This project uses Forest Cover Type Prediction dataset.
This package was developed, using WSL: Ubuntu-20.04. Python version 3.9.2
|- .github/workflows <---- GitHub action configuration
|- assets <---- Screenshots of the code check
|- models <---- Models predictions
│- src
│ └─ cover_type_classifier <---- Source code for the project
│ │- models <---- Scripts for training, tuning models, making predictions
│ | |- knn_train.py
│ | |- random_forest_train.py
│ |- data <---- Scripts for data processing (EDA report)
│ | |- generate_eda.py
│ | |- get_dataset.py
│ │- init.py <---- Makes src a Python module
│- tests <---- Model and data functions tests
| │- conftest.py
| │- test_data.py
| │- test_models.py
|- .gitignore
|- LICENSE
|- README.md <---- Project description
|- mypy.ini <---- mypy configuration
|- noxfile.py <---- nox configuration
|- poetry.lock <---- Project dependencies
|- pyproject.toml <---- Project dependencies
This package allows you to train model for forest cover type prediction.
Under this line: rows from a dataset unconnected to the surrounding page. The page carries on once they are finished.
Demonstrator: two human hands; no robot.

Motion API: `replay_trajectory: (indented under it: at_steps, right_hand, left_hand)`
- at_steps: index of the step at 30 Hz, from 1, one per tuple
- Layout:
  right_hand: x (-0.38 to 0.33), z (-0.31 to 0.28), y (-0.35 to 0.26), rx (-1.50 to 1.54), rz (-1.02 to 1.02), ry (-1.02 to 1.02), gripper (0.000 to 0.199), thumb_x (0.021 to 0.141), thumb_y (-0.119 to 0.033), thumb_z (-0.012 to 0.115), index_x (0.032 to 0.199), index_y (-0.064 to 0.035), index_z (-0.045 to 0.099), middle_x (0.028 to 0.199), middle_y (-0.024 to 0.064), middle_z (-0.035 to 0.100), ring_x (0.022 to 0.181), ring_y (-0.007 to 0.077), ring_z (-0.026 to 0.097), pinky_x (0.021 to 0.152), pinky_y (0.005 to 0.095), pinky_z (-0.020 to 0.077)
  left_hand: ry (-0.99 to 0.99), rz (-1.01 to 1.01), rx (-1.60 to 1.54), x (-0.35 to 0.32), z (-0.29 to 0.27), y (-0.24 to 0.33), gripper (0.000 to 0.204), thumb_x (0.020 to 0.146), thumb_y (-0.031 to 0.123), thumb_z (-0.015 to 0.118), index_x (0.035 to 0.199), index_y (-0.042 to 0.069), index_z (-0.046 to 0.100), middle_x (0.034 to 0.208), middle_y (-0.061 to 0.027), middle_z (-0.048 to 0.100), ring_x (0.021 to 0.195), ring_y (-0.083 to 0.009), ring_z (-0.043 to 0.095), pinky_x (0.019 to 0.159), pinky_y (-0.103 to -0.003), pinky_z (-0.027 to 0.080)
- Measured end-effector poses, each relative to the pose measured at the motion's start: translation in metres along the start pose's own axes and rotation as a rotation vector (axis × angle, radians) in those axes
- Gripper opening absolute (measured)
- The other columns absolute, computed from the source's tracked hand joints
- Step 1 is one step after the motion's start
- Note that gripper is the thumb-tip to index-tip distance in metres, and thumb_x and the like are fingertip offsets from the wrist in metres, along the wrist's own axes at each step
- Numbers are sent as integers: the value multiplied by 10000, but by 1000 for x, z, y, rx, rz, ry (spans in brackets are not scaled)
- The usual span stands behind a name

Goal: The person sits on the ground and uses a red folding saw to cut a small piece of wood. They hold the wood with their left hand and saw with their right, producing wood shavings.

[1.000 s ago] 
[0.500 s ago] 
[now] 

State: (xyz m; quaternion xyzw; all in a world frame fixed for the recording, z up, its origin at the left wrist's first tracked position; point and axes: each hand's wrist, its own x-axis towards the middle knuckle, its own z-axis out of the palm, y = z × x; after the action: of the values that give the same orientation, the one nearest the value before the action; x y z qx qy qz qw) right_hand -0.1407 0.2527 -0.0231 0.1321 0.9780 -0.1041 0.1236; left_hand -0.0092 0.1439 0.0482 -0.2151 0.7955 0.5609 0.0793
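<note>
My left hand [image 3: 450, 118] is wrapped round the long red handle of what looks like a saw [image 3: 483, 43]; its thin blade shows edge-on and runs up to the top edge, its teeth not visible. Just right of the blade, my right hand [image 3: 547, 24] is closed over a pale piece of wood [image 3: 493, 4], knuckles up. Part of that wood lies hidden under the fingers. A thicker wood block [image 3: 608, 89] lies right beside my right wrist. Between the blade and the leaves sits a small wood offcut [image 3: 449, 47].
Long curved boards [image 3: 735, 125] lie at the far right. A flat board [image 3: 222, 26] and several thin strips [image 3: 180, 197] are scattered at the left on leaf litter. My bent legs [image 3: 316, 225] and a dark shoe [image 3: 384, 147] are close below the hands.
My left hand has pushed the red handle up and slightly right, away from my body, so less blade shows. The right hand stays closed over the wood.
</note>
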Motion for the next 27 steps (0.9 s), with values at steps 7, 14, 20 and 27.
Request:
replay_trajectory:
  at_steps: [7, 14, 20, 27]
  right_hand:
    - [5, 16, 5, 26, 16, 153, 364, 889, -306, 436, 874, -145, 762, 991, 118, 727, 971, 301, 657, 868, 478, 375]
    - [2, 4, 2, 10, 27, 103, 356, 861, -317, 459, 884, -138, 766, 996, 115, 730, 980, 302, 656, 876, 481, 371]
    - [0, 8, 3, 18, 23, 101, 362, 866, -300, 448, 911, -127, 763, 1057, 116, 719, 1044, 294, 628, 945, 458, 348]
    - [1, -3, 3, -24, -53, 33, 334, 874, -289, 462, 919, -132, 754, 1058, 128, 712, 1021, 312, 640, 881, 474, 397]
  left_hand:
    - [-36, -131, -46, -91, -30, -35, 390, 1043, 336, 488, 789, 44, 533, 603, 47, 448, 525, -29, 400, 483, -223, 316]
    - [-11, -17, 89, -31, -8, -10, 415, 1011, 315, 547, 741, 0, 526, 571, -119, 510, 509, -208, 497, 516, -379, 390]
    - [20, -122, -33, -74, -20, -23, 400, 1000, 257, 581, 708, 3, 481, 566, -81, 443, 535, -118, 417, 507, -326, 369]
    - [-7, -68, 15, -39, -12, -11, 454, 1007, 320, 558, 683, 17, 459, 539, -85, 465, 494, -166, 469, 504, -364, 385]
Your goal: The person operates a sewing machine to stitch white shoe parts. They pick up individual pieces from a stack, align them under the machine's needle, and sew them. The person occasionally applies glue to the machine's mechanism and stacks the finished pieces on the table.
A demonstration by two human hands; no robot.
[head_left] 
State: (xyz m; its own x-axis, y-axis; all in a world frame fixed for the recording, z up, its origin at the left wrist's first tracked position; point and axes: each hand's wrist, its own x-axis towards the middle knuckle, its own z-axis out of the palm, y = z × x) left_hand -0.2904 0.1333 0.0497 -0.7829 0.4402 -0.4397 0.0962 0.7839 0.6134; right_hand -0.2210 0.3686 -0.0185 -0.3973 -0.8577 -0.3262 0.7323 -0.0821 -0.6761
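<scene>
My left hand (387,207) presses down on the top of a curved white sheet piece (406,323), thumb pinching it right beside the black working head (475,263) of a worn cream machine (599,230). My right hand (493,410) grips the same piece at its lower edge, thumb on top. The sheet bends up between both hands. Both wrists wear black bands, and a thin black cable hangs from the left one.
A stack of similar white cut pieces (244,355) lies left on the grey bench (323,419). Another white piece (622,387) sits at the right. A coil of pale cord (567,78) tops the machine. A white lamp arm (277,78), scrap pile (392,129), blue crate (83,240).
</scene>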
Before starting using this package, it is necessary to check the version of Python. It can be done with the following command:
python --version
This project requiers Python of version upper 3.9.
Also check whether Poetry is installed.
poetry --version
If everything is installed, move to the usage instruction.
- Clone repository.
- Download dataset from the website Forest Cover Type Prediction, save csv locally (default path is data/external/train.csv and data/external/test.csv in repository's root).
- Install necessary dependencies by running the following commands in terminal.
Possible options:
For only package usage run
poetry install --no-dev
If you want to use this package in development aim, run
poetry install
This project provides the following abilities:
- Generate EDA report using pandas-profiler or sweetviz and save report on the local machine.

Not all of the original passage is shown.